We use the SUBQUERY in the WHERE Clause. The solution is straight forward,
- SubQuery (Inner Query in the graph) SELECT the MAX salary from the employees table.
- Main Query (Outer Query in the graph) SELECT the MAX salary from the employees table without the MAX salary.
In this article, How to find Second Highest salary in SQL?, it gives more than 10 ways for this question, but we are not interested in getting the same solution with more complex logic.
There ARE some equivalent solutions to what we have in Answer 1, and some with advantages for the extended question such as find Third (Nth) Highest Salary of Employee?
Answer 1-2,
SELECT MAX(salary) [Second Highest Salary]
FROM employees
WHERE salary < (SELECT MAX(salary) FROM employees)
This is exactly equivalent to Answer 1.
Answer 1-3,
SELECT MAX(salary) [Second Highest Salary]
FROM employees
WHERE salary NOT IN (SELECT DISTINCT TOP 1 salary
FROM employees
ORDER BY salary DESC)
The logic of this solution is similar to Answer 1, but SubQuery uses SELECT TOP Clause.
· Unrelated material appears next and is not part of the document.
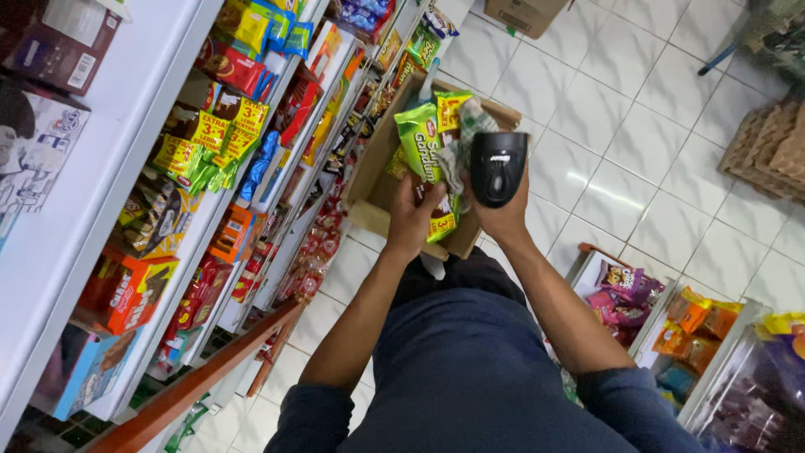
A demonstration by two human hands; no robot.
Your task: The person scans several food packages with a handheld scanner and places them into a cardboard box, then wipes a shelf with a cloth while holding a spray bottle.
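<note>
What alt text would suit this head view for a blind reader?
The left hand holds a green snack pack while the right hand aims a black scanner at it, over a cardboard box beside stocked shop shelves.

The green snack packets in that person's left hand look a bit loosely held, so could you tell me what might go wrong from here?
The left hand pinches a fan of green snack packets only at their lower end, so one could slip into the cardboard box or onto the tiled floor. The right hand grips the black scanner against the packets, which may crease them.
</note>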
The advantage for this is that if we replace 1 in SubQuery by 2, we can get the solution for finding the Third Highest Salary of Employee, such as
SELECT MAX(salary)
FROM employees
WHERE salary NOT IN (SELECT DISTINCT TOP 2 salary
FROM employees
ORDER BY salary DESC)
For which, if we try to use Answer 1 to get the solution, it is possible, but a bit complex,
SELECT MAX(salary) [Second Highest Salary]
FROM employees
WHERE salary NOT IN (
SELECT MAX(salary)
FROM employees
)
AND salary NOT IN (
SELECT MAX(salary)
FROM employees
WHERE salary NOT IN (
SELECT MAX(salary)
FROM employees
)
)
where,
- NOT IN the first SubQuery --- get rid of the top max value as Answer 1 did, and
- the second SubQuery is just the Answer 1 itself
- NOT IN the second SubQuery --- get rid of the second max value
Therefore, we got the third-highest salary, however, with quite complex logic --- this is what we do not like.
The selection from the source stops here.